§ **Exercise aim**
Beginning at the line containing "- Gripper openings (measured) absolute" in the material below and ending at the line containing "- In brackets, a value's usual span", return each line exactly and add nothing.

§ **Data to use**

__________

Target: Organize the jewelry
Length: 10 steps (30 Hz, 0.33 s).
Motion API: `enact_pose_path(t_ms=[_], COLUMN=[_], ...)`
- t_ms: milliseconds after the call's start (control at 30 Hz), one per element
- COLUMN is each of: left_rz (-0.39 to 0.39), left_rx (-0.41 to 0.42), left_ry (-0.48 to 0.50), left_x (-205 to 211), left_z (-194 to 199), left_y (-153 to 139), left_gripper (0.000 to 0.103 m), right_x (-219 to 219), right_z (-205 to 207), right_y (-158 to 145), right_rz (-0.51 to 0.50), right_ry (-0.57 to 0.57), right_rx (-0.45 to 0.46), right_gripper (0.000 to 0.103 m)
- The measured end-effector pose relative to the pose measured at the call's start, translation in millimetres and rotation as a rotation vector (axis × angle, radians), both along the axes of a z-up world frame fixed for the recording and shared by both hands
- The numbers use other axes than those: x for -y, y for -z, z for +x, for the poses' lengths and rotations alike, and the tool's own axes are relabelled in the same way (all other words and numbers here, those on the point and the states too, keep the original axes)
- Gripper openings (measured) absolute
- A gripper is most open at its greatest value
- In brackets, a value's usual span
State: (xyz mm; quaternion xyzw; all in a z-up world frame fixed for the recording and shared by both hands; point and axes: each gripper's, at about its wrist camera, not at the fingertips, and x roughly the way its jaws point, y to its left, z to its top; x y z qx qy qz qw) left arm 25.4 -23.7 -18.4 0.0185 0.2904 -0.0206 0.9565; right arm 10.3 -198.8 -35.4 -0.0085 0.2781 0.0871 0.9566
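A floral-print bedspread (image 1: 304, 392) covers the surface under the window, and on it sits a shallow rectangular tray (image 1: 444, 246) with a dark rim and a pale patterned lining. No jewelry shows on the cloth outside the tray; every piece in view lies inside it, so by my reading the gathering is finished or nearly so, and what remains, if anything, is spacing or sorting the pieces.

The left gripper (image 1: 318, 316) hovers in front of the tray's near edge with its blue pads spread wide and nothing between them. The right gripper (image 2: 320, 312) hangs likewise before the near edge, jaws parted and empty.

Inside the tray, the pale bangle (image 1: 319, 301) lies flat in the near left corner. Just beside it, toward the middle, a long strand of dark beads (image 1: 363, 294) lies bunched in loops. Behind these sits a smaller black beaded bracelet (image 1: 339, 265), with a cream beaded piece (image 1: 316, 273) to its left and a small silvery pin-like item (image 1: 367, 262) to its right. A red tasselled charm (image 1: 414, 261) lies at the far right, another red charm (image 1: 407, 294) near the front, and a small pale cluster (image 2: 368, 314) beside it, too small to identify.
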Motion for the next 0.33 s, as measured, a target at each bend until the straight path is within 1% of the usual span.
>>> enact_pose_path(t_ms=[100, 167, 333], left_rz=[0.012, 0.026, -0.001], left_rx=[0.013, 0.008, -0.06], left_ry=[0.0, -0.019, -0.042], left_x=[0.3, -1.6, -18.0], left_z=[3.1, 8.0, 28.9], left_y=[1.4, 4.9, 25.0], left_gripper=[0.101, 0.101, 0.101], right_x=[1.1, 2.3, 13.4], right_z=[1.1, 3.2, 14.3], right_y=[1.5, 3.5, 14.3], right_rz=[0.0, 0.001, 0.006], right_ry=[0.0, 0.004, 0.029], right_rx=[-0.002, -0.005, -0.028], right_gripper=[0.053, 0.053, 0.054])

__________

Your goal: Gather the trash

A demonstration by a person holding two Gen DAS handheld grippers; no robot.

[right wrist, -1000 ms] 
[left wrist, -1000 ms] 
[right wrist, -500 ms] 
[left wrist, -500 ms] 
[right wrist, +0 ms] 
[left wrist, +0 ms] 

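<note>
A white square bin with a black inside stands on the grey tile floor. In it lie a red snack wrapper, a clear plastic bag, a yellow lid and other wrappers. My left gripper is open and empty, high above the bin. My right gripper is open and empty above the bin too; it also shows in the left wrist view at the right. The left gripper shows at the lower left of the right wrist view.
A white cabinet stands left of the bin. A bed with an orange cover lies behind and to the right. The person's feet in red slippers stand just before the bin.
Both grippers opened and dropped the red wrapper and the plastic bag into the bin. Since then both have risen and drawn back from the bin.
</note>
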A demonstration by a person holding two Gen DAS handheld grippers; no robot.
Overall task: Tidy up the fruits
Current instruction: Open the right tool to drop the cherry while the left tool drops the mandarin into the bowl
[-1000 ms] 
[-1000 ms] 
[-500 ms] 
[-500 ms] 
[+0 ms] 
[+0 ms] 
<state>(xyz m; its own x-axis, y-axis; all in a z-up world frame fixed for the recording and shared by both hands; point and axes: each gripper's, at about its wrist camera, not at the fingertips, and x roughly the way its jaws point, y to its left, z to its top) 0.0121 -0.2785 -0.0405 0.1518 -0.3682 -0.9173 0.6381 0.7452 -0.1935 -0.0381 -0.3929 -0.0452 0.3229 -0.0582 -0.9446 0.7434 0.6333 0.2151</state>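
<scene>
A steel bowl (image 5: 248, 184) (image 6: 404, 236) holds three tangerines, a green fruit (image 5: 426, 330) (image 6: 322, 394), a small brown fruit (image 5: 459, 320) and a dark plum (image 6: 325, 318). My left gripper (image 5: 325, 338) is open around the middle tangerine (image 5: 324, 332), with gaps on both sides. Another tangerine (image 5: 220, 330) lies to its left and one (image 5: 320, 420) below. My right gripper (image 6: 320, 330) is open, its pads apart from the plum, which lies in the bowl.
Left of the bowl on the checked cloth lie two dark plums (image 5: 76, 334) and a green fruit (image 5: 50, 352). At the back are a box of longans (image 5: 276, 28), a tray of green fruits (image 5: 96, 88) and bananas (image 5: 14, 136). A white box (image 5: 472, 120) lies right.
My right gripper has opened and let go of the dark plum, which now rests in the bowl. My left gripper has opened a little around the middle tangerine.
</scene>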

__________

§ **Response below**
- Gripper openings (measured) absolute
- A gripper is most open at its greatest value
- In brackets, a value's usual span

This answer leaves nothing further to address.